Uma despedida sem ponta de azedume
O derradeiro livro de Eugénio Lisboa parte do soneto para uma reflexão mordaz sobre a vida
A poesia foi uma vocação tardia de Eugénio Lisboa (1930-2024). Embora tenha publicado anteriormente neste género (“A matéria intensa”, em 1985, e “O ilimitável oceano”, em 2001), foi nos últimos anos que o gosto pela escrita poética, até então direcionado para a leitura, se acentuou.
Com “a pandemia, a guerra e a idade” a confinarem-no a um espaço limitado, como o próprio admitiu no prefácio desta edição, a poesia e o soneto surgiram como “recursos de entretenimento” que rapidamente se impuseram nos seus hábitos quotidianos.
Depois de ter publicado pela Guerra e Paz “Poemas em tempo de peste” (2020) e “Poemas em tempo de guerra suja” (2022), livros que podem ser lidos como testemunhos de períodos sombrios e incertos, a trilogia fica agora completa com “Soneto modo de usar”, obra que chegou às livrarias uma semana antes da morte do autor, ocorrida no dia 9 de abril deste ano.
Apesar do aparente tom didático, o que encontramos no livro é tudo menos doutoral ou pomposo. Com a erudição e a espirituosidade que sempre o acompanharam, o ensaísta (que cultivava um apreço muito especial pela obra de José Régio) resgata esta arte poética muito particular.
Onde muitos autores, mesmo consagrados, falharam na tentativa de “iluminar um conceito ou uma emoção profunda” através do recurso a 14 versos de dez sílabas, Eugénio Lisboa aventura-se sem receio.
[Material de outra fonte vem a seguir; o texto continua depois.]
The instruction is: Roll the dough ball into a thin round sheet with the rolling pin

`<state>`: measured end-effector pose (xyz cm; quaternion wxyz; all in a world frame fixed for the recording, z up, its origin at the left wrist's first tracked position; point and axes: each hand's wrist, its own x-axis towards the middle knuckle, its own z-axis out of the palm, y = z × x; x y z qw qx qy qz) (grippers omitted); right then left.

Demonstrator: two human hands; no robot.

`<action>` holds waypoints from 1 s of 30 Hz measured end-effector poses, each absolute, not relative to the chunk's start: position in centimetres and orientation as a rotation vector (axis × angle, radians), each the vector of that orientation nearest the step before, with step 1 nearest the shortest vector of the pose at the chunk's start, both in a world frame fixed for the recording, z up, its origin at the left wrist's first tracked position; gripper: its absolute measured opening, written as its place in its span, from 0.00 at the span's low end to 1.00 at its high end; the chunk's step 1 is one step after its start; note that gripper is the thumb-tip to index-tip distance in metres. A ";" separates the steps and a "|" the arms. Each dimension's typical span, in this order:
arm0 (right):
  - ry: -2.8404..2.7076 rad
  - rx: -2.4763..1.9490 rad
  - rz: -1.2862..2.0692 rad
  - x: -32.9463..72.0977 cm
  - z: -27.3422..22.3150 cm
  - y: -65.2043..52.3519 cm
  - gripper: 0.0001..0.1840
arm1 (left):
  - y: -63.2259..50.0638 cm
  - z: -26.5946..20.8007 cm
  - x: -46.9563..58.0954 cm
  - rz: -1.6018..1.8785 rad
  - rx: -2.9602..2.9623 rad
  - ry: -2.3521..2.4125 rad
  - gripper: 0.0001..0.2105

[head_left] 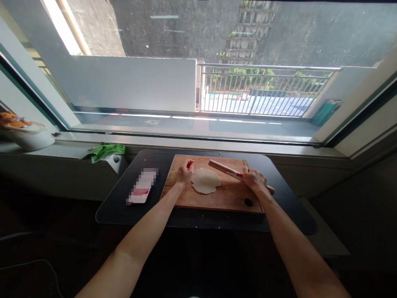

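Observation:
A flat, roughly round sheet of dough (206,181) with an uneven edge lies on a wooden cutting board (186,201). My right hand (255,179) is wrapped around a wooden rolling pin (226,169), which slants across the board's right side, clear of the dough. At the dough's left edge, my left hand (185,172) rests with its fingers curled in; nothing shows between them. Whether its side touches the dough I cannot tell.
The board lies on a small black table (118,207) with rounded corners. Left of the board is a blurred pink-and-white flat item (142,187). A green cloth (108,152) hangs over the radiator (116,162), near a white pot (35,137). A large window stands behind the table.

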<state>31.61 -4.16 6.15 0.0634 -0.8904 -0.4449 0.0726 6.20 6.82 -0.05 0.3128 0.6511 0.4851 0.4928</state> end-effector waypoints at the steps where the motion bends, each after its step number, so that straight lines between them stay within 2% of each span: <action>1: -1.362 -2.688 0.224 31.6 6.1 -4.1 0.33 | 6.9 -0.2 6.2 1.315 1.703 1.275 0.07; 6: -1.541 -2.635 0.178 30.2 5.6 -3.9 0.31 | 7.8 0.7 6.3 1.386 1.670 1.304 0.08; 10: -1.720 -2.577 0.099 28.7 5.9 -3.3 0.27 | 8.0 3.1 8.0 1.328 2.030 1.247 0.11; 15: -1.855 -2.373 -0.098 26.6 6.1 -1.0 0.21 | 5.9 3.8 10.1 0.619 2.514 1.381 0.21; 19: -1.852 -2.261 0.059 24.7 4.4 0.1 0.24 | 4.2 3.0 9.9 0.262 2.583 1.421 0.25; 26: -1.679 -2.207 -0.196 25.6 4.0 4.1 0.23 | 8.2 4.1 12.4 0.336 2.478 1.613 0.26; 30: -1.636 -2.278 -0.107 26.2 4.1 5.3 0.25 | 9.2 4.3 13.1 0.378 2.527 1.616 0.27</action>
Se “o soneto anseia voar”, cada um dos mais de 120 aqui reunidos é uma aproximação às muitas dimensões da vida do autor de “Acta est fabula”. É, todavia, a condição de leitor a que é convocada com maior frequência, nada que espante em quem consagrou grande parte dos esforços, ao longo dos anos, a procurar difundir a paixão pela literatura.
De Oscar Wilde a Voltaire, de Stendhal a Charlotte Brontë, “os livros que lemos na adolescência / marcam-nos para toda a vida: / devoramo-los com grande envolvência / com fome saciada e repetida”.
“Em busca do passado perdido”, são evocadas também memórias que o tempo não fez esquecer, com as paisagens africanas onde passou a infância bem presentes, mas também considerações isentas de azedume sobre o Mundo e as suas circunstâncias. “E quanto se vive, quando se vive?”, questiona no testamentário soneto intitulado “A arte de viver”.